Este «alguien» sólo puede ser un inmigrante que está dispuesto a regresar voluntariamente y no por la fuerza a su país (es decir, casi todos), o a restablecer nuevas formas de colaboración «de abajo hacia arriba» con las comunidades de las que ha tenido que salir: ideas, proyectos, relaciones e incluso pequeños capitales (que allí son importantes).

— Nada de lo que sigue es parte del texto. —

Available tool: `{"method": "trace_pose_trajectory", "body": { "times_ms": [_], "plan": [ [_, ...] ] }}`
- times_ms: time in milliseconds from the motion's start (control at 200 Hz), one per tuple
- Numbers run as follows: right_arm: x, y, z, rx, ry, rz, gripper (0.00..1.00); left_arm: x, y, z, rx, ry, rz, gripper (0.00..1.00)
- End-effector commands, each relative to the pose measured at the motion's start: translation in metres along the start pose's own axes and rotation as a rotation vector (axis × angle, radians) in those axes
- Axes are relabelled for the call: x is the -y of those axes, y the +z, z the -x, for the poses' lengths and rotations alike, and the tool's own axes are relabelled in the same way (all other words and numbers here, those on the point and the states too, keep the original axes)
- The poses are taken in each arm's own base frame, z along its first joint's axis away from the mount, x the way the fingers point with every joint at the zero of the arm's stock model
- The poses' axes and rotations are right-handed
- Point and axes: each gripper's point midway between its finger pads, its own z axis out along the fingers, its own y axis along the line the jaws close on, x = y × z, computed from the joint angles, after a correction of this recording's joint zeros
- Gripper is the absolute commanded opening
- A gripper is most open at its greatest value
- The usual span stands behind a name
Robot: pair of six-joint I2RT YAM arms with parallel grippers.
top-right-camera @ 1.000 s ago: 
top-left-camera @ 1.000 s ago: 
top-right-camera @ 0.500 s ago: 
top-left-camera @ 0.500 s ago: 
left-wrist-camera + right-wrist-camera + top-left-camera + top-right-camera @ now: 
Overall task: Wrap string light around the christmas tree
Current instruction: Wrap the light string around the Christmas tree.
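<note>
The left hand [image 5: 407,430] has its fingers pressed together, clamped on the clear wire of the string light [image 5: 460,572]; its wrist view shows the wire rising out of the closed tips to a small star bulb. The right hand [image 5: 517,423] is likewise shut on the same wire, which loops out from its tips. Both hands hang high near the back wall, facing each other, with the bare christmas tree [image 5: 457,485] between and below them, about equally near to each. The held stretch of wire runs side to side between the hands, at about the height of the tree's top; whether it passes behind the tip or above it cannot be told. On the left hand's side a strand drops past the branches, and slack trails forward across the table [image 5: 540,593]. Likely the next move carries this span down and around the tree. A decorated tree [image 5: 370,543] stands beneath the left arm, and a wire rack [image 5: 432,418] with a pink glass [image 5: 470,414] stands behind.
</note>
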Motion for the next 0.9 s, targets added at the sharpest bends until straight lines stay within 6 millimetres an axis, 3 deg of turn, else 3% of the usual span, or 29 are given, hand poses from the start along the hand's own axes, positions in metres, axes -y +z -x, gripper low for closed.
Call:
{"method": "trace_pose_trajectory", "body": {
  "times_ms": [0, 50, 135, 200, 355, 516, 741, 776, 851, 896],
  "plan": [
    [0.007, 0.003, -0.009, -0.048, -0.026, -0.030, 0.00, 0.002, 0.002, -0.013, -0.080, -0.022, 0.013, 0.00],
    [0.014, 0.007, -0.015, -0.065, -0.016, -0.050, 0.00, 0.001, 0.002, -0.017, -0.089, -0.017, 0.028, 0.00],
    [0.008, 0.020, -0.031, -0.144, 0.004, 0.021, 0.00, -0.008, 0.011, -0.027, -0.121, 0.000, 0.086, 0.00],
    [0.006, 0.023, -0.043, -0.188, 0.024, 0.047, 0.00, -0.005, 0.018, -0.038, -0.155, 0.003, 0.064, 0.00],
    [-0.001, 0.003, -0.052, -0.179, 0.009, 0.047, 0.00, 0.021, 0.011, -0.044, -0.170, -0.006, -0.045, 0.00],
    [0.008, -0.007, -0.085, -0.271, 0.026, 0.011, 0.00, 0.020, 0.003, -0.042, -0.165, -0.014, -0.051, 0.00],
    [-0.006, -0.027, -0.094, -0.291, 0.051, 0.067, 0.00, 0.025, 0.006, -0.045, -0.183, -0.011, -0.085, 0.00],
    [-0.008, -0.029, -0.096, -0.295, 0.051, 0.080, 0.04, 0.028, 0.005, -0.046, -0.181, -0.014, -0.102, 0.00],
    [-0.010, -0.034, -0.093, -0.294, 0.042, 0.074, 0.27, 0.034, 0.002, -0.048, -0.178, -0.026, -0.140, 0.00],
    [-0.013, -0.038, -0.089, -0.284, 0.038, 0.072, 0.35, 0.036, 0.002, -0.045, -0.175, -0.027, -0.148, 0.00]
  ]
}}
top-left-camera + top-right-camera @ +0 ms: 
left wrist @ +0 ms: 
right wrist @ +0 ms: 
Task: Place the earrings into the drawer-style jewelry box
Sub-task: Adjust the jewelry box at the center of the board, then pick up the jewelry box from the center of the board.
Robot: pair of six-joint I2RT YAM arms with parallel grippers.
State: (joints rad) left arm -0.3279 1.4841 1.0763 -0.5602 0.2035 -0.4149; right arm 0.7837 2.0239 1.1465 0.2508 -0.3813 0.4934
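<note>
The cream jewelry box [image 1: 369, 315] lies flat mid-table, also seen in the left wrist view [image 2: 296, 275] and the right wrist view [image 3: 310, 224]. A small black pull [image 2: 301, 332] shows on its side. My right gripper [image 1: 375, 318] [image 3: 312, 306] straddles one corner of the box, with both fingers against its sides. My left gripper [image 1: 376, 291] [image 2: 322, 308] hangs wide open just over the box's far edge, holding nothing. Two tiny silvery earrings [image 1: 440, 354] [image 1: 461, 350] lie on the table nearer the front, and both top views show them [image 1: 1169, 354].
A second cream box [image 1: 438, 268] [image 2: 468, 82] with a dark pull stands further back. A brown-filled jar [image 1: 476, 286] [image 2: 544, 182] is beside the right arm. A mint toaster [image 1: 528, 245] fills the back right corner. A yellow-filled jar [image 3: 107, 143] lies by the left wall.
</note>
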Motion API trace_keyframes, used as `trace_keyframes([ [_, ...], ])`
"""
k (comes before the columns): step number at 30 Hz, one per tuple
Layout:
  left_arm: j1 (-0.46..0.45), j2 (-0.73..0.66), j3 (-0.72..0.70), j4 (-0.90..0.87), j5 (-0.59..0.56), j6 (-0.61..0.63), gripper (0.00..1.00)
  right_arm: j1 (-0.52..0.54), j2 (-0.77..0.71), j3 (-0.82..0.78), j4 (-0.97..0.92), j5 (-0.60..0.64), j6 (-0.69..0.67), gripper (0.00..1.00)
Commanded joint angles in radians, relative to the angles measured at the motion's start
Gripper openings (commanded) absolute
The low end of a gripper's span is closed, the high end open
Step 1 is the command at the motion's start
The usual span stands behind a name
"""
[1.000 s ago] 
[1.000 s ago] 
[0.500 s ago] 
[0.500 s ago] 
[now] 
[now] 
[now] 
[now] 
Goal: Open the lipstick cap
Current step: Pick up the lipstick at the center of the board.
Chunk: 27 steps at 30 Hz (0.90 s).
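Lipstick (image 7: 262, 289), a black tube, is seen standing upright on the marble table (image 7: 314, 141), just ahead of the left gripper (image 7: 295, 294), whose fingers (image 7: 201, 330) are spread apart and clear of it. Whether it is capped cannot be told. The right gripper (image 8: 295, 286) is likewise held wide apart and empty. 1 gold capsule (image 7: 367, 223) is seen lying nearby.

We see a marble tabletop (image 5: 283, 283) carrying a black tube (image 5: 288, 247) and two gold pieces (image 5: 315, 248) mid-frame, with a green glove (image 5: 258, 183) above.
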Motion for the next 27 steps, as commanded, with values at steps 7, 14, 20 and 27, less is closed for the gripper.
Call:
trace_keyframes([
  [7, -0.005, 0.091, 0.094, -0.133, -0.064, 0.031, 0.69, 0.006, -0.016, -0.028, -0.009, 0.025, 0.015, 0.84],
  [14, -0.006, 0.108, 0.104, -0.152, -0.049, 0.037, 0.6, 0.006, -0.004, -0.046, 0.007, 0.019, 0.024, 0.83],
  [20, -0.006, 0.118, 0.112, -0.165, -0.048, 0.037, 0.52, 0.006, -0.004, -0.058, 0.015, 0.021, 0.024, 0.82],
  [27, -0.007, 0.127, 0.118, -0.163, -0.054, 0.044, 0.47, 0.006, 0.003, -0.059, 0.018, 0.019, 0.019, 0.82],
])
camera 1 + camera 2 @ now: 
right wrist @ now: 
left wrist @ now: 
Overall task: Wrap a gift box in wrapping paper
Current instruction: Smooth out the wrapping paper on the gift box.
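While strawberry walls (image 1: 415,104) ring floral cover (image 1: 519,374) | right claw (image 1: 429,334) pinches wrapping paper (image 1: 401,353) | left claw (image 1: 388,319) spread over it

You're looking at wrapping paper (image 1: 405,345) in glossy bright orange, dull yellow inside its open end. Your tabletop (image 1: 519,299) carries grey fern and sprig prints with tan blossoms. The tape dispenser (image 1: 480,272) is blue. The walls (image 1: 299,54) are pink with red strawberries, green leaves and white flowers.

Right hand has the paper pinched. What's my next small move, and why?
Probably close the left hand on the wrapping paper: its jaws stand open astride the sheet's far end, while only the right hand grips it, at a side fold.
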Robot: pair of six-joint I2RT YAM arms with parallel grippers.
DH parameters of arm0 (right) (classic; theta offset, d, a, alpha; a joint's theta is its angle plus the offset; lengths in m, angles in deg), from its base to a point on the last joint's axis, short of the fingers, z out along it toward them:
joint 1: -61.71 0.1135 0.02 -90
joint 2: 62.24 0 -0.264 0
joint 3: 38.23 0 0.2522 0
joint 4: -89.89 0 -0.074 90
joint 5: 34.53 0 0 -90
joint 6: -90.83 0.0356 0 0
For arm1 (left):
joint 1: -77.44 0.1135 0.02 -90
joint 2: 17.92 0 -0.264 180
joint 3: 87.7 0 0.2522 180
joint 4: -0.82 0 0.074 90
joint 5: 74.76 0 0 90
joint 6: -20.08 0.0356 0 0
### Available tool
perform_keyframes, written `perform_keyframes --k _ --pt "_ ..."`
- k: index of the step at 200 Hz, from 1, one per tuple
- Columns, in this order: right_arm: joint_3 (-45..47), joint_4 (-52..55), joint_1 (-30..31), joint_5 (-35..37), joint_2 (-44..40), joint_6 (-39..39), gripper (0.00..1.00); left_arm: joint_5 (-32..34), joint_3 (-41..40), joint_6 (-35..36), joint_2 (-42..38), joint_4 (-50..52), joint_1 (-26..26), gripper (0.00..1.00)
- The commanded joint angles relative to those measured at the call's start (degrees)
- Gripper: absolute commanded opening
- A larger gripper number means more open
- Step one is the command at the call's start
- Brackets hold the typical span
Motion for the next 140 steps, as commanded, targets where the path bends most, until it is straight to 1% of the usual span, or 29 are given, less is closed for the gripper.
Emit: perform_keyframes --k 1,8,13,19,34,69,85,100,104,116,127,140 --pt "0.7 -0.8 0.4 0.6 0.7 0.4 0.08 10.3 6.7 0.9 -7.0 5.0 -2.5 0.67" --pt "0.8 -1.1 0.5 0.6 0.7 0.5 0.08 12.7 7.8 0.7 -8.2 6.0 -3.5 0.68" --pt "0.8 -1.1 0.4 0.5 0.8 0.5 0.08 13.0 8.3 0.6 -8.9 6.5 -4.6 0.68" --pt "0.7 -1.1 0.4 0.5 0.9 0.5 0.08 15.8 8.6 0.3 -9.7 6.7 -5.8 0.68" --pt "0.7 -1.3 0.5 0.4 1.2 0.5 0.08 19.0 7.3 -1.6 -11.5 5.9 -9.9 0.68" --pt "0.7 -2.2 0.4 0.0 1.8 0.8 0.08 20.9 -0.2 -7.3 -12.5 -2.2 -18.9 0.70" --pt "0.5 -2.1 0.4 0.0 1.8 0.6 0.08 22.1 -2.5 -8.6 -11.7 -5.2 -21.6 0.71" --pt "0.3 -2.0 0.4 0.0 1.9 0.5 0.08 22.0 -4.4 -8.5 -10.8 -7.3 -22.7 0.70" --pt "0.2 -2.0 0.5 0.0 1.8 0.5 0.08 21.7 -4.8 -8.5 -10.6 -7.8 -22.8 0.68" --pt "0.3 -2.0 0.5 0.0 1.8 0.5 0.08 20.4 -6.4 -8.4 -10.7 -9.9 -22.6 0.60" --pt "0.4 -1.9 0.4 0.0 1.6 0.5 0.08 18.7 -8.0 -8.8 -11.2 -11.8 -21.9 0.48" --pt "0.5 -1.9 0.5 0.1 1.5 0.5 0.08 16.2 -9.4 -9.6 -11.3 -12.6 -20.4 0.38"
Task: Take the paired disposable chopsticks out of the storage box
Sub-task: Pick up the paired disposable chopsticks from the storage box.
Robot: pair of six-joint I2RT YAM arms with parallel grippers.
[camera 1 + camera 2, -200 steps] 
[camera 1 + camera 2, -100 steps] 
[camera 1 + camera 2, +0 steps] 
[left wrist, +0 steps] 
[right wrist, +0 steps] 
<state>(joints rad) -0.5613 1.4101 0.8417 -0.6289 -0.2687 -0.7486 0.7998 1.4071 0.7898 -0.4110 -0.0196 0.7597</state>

Y nadie más: cualquier llamada a «ayudarles en casa» -que en la mayoría de los casos sólo oculta el deseo de deshacerse de ellos de la manera más sutil- no tiene en cuenta la presencia y la llegada de nuevos inmigrantes a los países europeos, y esto es pura hipocresía.
Pero hoy, sin embargo, arrinconando las políticas y los gobiernos que anteponen la repulsión de los migrantes a las medidas urgentes y drásticas a tomar contra los combustibles fósiles y su industria, que conducen al planeta a la catástrofe, se forma -entre las generaciones más jóvenes, los directamente afectados en su futuro por la inercia de las «clases dominantes»- un movimiento que no se detendrá, que avanza, porque supone la existencia misma de los actores. Es a este movimiento, que avanza en nombre de Greta Thunberg, al que también debemos confiar la tarea de descubrir en los inmigrantes contra los que luchan los gobiernos de toda Europa, a los aliados en su lucha por cambiar radicalmente el mundo.